Material provided »
□ □ □

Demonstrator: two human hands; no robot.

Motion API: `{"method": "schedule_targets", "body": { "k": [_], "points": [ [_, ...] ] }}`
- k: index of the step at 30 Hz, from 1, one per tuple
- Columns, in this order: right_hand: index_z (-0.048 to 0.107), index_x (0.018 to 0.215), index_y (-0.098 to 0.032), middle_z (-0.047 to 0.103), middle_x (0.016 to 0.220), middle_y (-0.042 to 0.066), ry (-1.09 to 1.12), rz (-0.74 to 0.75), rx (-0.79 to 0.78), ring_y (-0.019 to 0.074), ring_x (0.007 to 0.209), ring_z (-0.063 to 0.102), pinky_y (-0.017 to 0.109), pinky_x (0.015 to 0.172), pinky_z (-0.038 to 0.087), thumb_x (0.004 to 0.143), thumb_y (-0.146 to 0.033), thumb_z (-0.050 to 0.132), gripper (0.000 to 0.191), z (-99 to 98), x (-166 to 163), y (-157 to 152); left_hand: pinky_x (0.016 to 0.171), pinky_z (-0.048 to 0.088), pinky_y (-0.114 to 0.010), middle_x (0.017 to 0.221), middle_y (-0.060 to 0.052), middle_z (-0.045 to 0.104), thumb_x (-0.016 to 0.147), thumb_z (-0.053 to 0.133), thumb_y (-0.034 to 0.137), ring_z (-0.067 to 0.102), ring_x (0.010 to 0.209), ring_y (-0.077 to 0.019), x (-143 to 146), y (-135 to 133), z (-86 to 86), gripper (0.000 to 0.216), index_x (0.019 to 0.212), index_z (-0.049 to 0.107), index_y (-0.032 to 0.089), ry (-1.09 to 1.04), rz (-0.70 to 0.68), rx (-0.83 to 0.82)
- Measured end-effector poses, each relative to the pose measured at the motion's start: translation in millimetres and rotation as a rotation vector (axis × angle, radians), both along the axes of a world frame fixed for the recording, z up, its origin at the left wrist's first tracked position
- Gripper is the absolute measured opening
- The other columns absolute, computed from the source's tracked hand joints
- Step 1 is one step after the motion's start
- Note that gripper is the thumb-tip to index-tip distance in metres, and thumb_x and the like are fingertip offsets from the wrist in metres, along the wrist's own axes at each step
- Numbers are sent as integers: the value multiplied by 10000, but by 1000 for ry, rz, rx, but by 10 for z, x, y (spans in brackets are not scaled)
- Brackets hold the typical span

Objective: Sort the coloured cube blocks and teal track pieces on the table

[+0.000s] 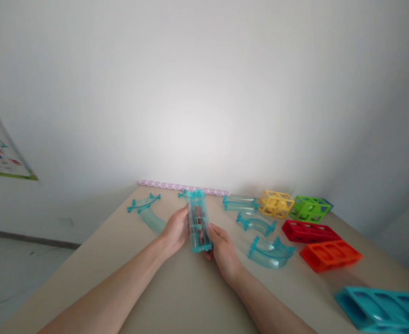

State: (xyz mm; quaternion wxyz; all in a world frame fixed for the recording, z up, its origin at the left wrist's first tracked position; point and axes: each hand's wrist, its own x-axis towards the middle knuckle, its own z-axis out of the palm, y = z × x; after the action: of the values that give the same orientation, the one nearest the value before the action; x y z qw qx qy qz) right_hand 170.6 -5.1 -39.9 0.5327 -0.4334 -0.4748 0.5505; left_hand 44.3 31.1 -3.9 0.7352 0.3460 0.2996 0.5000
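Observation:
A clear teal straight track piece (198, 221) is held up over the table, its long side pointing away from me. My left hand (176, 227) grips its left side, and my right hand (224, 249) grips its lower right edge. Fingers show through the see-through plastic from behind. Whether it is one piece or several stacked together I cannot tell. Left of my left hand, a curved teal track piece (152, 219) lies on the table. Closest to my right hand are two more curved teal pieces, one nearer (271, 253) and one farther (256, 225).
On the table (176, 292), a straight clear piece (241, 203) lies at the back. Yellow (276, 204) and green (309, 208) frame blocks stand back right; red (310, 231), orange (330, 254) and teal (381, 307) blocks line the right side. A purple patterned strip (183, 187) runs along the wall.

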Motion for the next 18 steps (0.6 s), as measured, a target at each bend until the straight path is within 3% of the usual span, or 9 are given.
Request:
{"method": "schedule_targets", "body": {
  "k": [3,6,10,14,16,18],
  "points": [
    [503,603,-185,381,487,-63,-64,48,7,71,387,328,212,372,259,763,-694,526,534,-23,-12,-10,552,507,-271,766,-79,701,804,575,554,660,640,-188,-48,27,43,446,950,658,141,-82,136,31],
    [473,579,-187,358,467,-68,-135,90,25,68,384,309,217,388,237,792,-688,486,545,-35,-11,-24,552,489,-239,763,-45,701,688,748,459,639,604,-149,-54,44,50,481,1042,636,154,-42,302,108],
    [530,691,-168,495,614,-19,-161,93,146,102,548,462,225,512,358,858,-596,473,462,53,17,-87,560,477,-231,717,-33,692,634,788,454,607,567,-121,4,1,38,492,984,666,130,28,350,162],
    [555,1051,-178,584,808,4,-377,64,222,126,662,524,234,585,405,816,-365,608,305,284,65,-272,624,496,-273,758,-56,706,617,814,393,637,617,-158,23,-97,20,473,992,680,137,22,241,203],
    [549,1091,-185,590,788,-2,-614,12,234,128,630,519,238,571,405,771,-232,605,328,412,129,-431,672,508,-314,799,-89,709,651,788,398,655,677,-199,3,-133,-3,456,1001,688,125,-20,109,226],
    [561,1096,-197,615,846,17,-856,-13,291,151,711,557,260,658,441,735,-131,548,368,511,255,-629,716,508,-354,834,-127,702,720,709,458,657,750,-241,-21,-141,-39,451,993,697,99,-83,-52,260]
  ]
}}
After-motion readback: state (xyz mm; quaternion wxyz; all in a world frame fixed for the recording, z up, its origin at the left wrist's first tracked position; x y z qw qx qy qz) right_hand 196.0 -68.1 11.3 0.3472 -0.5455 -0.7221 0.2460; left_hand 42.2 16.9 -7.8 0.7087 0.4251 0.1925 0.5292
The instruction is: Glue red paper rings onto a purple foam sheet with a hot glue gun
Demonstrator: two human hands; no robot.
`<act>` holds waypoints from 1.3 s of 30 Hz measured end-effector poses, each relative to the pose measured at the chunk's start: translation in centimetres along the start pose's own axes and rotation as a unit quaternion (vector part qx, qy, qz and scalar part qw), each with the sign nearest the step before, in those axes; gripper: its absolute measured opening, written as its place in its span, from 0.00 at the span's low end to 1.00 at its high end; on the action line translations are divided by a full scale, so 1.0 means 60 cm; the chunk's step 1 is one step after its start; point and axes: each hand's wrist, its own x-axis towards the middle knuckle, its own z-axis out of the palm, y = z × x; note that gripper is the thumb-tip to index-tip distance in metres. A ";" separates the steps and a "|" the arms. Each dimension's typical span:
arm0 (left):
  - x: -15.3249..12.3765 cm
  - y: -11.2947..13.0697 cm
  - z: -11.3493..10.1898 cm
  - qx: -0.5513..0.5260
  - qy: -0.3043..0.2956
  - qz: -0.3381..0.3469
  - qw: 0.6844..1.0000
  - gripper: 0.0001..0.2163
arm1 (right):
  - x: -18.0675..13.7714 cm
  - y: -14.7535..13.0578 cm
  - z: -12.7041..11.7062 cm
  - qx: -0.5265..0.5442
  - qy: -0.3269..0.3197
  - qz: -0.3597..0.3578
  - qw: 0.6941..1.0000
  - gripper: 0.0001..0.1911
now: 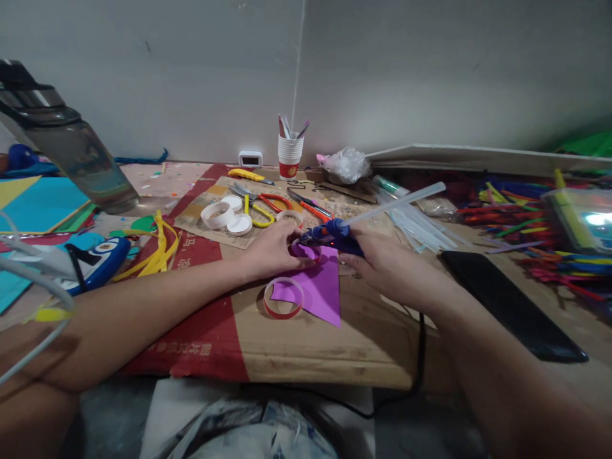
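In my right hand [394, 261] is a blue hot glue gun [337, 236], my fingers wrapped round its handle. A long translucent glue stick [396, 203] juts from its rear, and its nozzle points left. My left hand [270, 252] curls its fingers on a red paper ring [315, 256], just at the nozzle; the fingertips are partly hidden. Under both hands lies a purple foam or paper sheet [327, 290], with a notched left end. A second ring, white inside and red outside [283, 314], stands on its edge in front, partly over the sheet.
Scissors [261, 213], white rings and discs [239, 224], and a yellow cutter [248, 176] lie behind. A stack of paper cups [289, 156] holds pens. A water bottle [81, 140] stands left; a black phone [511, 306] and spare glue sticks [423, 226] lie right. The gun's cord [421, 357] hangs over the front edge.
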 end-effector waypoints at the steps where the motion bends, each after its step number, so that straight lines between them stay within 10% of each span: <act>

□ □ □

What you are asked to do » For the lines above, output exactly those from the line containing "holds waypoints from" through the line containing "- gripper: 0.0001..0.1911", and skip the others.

Exercise result »
`<act>` holds waypoints from 1.3 s of 30 Hz measured end-effector poses, each relative to the pose measured at the chunk's start: translation in centimetres along the start pose's own axes and rotation as a unit quaternion (vector part qx, qy, qz and scalar part qw), each with the sign nearest the step before, in those axes; gripper: its absolute measured opening, written as its place in its span, from 0.00 at the span's low end to 1.00 at its high end; on the action line translations are divided by a full scale, so 1.0 means 60 cm; the chunk's step 1 is one step after its start; point and axes: each hand's wrist, its own x-axis towards the middle knuckle, its own z-axis out of the palm, y = z × x; note that gripper is the thumb-tip to index-tip distance in metres. A ";" separates the steps and a "|" the arms. Each dimension's typical span:
arm0 (left):
  - x: -15.3249..12.3765 cm
  - y: -11.2947..13.0697 cm
  - z: -11.3493..10.1898 cm
  - qx: -0.5513..0.5260
  - qy: -0.3043..0.2956
  - qz: -0.3381..0.3469
  - qw: 0.6844..1.0000
  - gripper: 0.0001..0.2163
arm1 (right):
  - x: -18.0675..13.7714 cm
  - y: -14.7535..13.0578 cm
  - z: -12.7041..11.7062 cm
  - qx: -0.5265..0.5442
  - qy: -0.3269..0.3197
  - qz: -0.3597..0.3578
  - qw: 0.6941..1.0000
  - gripper: 0.0001..0.1911

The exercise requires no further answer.